Figure 4The CHIMERE-modelled 200 nm AOD from volcanic sulfates.

3.2 Sensitivity tests for chemistry parameters

In the first group of tests (Table 2), the objective was to estimate the impact of various chemical pathways of SO2 conversion. As mentioned in Sect. 2.6, Background and Dry simulations have also been conducted. For these simulations, as volcanic water is not emitted, supercooled water cannot be formed in the model; therefore, the table has been filled with “Not applicable” for relevant cases (e.g. volcanic clouds). The “No SCLW” simulation is slightly different. In this simulation, volcanic water is emitted, but SCLW is not formed from this water; therefore, only the additional water vapour from the volcanic water is considered in the model chemistry, and only the gaseous pathway is evaluated. The next experiment, labelled “No TMaq” (no transition metals in the aqueous phase) is to evaluate the SO2 conversion into the liquid phase without considering the pathway of oxidation by O2 or catalysation by Fe and Mn; Galeazzo et al. (2018) present this as the main pathway of SO4(p)2- production. The Reference simulation is considered to be the most realistic simulation performed in this work; in this simulation, SO2 emissions are set to 8.6 kt, H2O emissions are set to 725.6 kt, transition metals emissions are set to 7.4 kt, volcanic supercooled liquid water clouds are activated, the mean injection height is set to 8.0 km and the vertical transport scheme from Després and Lagoutière (1999) is used.

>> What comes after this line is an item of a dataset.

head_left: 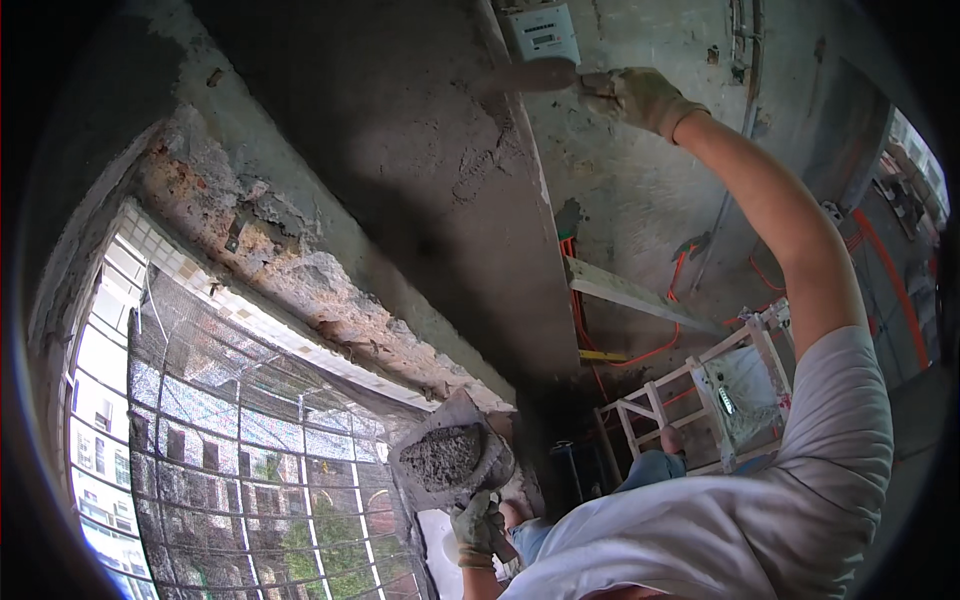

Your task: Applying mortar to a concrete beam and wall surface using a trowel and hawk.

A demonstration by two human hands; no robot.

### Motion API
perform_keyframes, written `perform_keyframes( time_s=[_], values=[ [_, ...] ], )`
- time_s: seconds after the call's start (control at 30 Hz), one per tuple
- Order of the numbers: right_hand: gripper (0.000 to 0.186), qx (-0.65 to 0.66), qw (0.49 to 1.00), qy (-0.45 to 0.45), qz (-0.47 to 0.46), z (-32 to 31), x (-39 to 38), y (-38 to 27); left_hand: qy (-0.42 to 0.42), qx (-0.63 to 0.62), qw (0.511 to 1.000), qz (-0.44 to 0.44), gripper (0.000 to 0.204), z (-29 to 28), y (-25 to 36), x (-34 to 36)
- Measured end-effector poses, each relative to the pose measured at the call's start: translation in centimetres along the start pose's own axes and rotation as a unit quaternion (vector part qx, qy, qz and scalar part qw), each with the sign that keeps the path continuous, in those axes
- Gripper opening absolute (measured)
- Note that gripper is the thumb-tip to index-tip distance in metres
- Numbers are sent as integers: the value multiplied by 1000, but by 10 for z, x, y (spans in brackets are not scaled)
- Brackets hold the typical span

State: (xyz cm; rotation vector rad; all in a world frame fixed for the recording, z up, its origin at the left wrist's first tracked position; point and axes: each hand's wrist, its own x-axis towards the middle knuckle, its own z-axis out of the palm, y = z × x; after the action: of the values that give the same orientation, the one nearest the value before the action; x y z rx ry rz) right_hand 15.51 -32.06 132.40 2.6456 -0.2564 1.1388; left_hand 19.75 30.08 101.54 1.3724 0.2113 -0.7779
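Observation:
My gloved right hand (pixel 645 100) is raised high, gripping a trowel (pixel 535 75) by its handle, its blade at the edge of a dark plastered wall strip (pixel 390 120), just below a white meter box (pixel 543 32). Low in the middle, my gloved left hand (pixel 478 525) holds a mortar board (pixel 488 468) beside the window, with a heap of wet grey mortar (pixel 440 455) on it.
At the left, a barred, netted window (pixel 250 440) lies below a broken masonry edge (pixel 290 280). At the right stand a white wooden frame stool (pixel 705 355) and a leaning plank (pixel 630 295), among loose orange conduits (pixel 680 270).

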Motion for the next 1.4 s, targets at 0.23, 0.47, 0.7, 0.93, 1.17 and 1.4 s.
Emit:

Figure 2 summarises the results of simulations conducted in Table 2. Figure 2 shows the hourly evolution of the volcanic sulfate mass (panel a), the volcanic SCLW (panel b), the minimum volume containing 25 % of SO4(p)2- mass (panel c) and, consequently, the AOD corresponding to the plume following the volume selection (panel d). It can be seen that, when volcanic water is added (No TM(aq) and Reference simulations), SCLW is formed in the mid-troposphere, which is a necessary element to evaluate aqueous chemistry paths. The Dry simulation allows us to evaluate the production of sulfates from reaction to background OH, which appears to be the main oxidation pathway in our experiment (70 %). The addition of volcanic water vapour without the formation of SCLW did not significantly increase the conversion of SO2 to SO4(p)2-. The same can be said about the addition of SCLW without transition metals (No TM(aq) simulation). However, the Reference simulation, which includes volcanic transition metals, significantly increases the conversion of SO2 (25 %). This additional formation of SO4(p)2- is produced in a very small volume containing the volcanic cloud and significantly changes the optical properties of the plume (and eventually the radiative forcing generated), as shown by the evolution of the plume's AOD. The comparison of the simulations conducted to understand the impact of the various chemical pathways has shown that the conversion of SO2 mainly occurs in the gas phase from reaction with ambient OH (70 %) and then as a second pathway from oxidation with O2 catalysed by transition metals in the aqueous phase (25 %).

Our work then focuses on the impact of various volcanic SO2/H2O ratios (Table 3). Our Reference case takes a ratio of 1 molecule of SO2 to 300 molecules of H2O emitted, resulting in 725.6 kt of H2O and 8.6 kt of SO2. Two additional cases have been tested with volcanic SO2/H2O ratios of 1/200 and 1/400, corresponding to 483.7 and 967.5 kt, and labelled WV200 and WV400 respectively. The aforementioned ratios are considered to be threshold values for paroxysmal eruptions. The water apportionment between its various physical states is displayed in Fig. A4 in the Appendix. Figure 3 summarises the results of simulations conducted in Table 3. As cloud generation is a threshold process, the amount of SCLW from a volcanic eruption is not linearly linked to the volcanic water vapour emissions. In the WV300 scenario, 1.3 kt of SCLW is formed at a peak time interval (around 12 April at 12:00 UTC), compared with 2.9 and 0.5 kt of SCLW in the WV400 and WV200 scenarios respectively. The formation of sulfate with WV400 is 80 % stronger than in the simulation with no volcanic water and 40 % stronger than in the simulation with WV200. This results in an increase in sulfate production; however, this is not a linear process either because the concentrations of SO2 and transition metals are different in the aqueous phase in each of the three cases. Thus, the amount of volcanic water impacts the optical properties of the plume, as the plume's AOD significantly increases following SCLW mass. This aspect is highlighted in the Fig. 4, which displays the AOD spatial distribution and summarises what is shown in Fig. 3c and d for the 200 nm AOD.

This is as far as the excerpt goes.